『ボクと魔王』について

『ボクと魔王』は2001年に発売されたRPGだ。RPGとしてはいたってシンプル、オーソドックスな作りではあるが、最大の特徴はその独特な世界観だ。勇者がいて、魔王がいる。町の外にはオバケがいて、王女様がお忍びで旅をしているらしい。そんな中で主人公が出会う村や町の人々の大半は、まるで普通のRPGの舞台裏にいるかのように気の抜けたことばかり口にする。

基本的に不可避のシンボルエンカウント戦闘、特にダンジョンで露呈する劣悪なカメラワーク、上記二つの合わせ技など、欠点は無視できないゲームではある。それでもこの記事で紹介したのは、このゲームの素晴らしさがテキストにあるからだ。

RPGの基本である、モブキャラに話しかけて情報収集は『ボクと魔王』でも例外ではないが、それにしても無駄にキャラ付けされたキャラで溢れていて、章が進むとストーリーに関係のないところでも台詞や人物が変化する。最初の村の【恐がるおじさん】はずっと何かしら恐がっているし、終盤で唐突に現れる【まだ透明のつもりの人】は今でも謎だ。

敵モンスターであるオバケの名前において、序盤の【元気なカエル】が【忍びよるトラ】を経て、いつのまにか【死せる月】とギャップを作りながら一貫性、統一感を欠かさない点や、簡素ではあるがたまに琴線に触れるアイテムテキストも魅力だ。特に気に入っているのは毒を防ぐ【ファラオの髪】の「偉大な王の力は不浄なものを寄せつけない」と【気高きレイピア】の「おいそれと手にできない雰囲気を漂わせる」だ。

PS2黎明期において、ハードの性能を作風にマッチした3Dビジュアルとして発揮し、ここでは触れなかったがBGMにも一分の隙もなかった『ボクと魔王』だが、私はその本質は「読むRPG」であると思う。奇人変人の与太話、とりとめのない話の全てがはたしてそこに留まるばかりなのか。

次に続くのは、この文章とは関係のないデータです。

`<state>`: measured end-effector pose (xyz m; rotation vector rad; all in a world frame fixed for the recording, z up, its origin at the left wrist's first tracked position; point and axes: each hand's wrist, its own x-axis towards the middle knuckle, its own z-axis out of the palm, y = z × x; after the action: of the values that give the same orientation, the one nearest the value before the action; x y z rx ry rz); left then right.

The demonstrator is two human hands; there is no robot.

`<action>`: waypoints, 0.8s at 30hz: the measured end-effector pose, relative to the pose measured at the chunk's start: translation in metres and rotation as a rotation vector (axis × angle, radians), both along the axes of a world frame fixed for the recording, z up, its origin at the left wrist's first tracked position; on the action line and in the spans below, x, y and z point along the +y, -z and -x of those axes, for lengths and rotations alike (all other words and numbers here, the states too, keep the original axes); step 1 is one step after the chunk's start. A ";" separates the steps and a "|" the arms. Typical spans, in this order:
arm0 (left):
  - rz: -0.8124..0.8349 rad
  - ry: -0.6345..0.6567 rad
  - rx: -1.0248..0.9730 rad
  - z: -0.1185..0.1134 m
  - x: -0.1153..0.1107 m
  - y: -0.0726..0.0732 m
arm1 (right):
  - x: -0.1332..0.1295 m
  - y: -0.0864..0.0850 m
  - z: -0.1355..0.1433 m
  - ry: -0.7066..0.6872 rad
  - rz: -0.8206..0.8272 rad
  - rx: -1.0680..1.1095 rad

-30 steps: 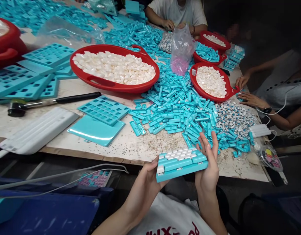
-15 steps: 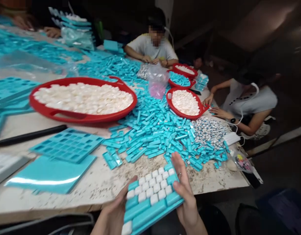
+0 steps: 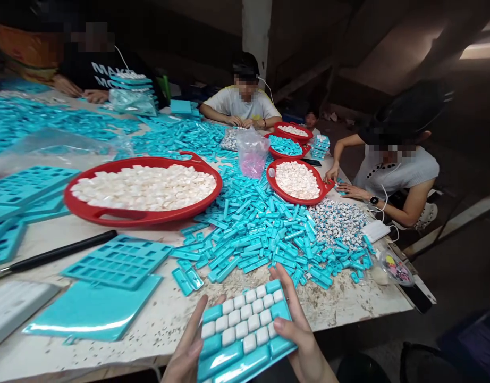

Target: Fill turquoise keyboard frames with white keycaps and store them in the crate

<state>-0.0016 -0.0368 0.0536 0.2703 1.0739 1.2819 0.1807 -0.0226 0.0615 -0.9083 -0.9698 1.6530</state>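
A small turquoise toy keyboard with rows of white and turquoise keys is held between my two hands at the table's near edge, its keys facing up and tilted toward me. My left hand closes on its left side. My right hand grips the right side, with the thumb on a key near the edge and the fingers along the far corner. Just beyond lies a heap of turquoise long key pieces. Left of my hands are a turquoise grid frame and a flat turquoise plate.
A large red basket of white keycaps stands at left. Smaller red baskets, a pink-filled plastic bag and a pile of small switches lie beyond. A black-handled tool rests at left. Several people sit around the table.
The camera view has tilted up, so the table and baskets appear lower in the picture. Both my hands still hold the toy keyboard, which is turned slightly.
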 end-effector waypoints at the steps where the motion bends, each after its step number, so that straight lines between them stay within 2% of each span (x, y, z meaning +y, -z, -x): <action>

時間をかけて隅から隅まで読み尽くす寄り道をする価値がある。

「ねえねえ、ふしぎなんだけどさあ。
いろいろと引越ししたいんだけれど・・・・
でも、あまり遠くの町には行きたくないの。
なによりそれ以前に、遠くの町のことは
あまり知らないのよね。
あなたは、どう? 知ってる?
駅の裏の山のむこうがわとか
テネルの役所のさらに裏手とか・・・・。
本当はなにがあるのかしら。
王都って、どこにあるのかしら。
お姫様はどこに帰るのかしら。
ふしぎ・・・・。」

もしもこれから遊んでみようという人がいるならば、主人公の父親の名刺は結局クソの役にも立たないことと、主人公の村の宿屋の主人は女勇者が泊まったベッドで身悶えする人であることを伝えておきたい。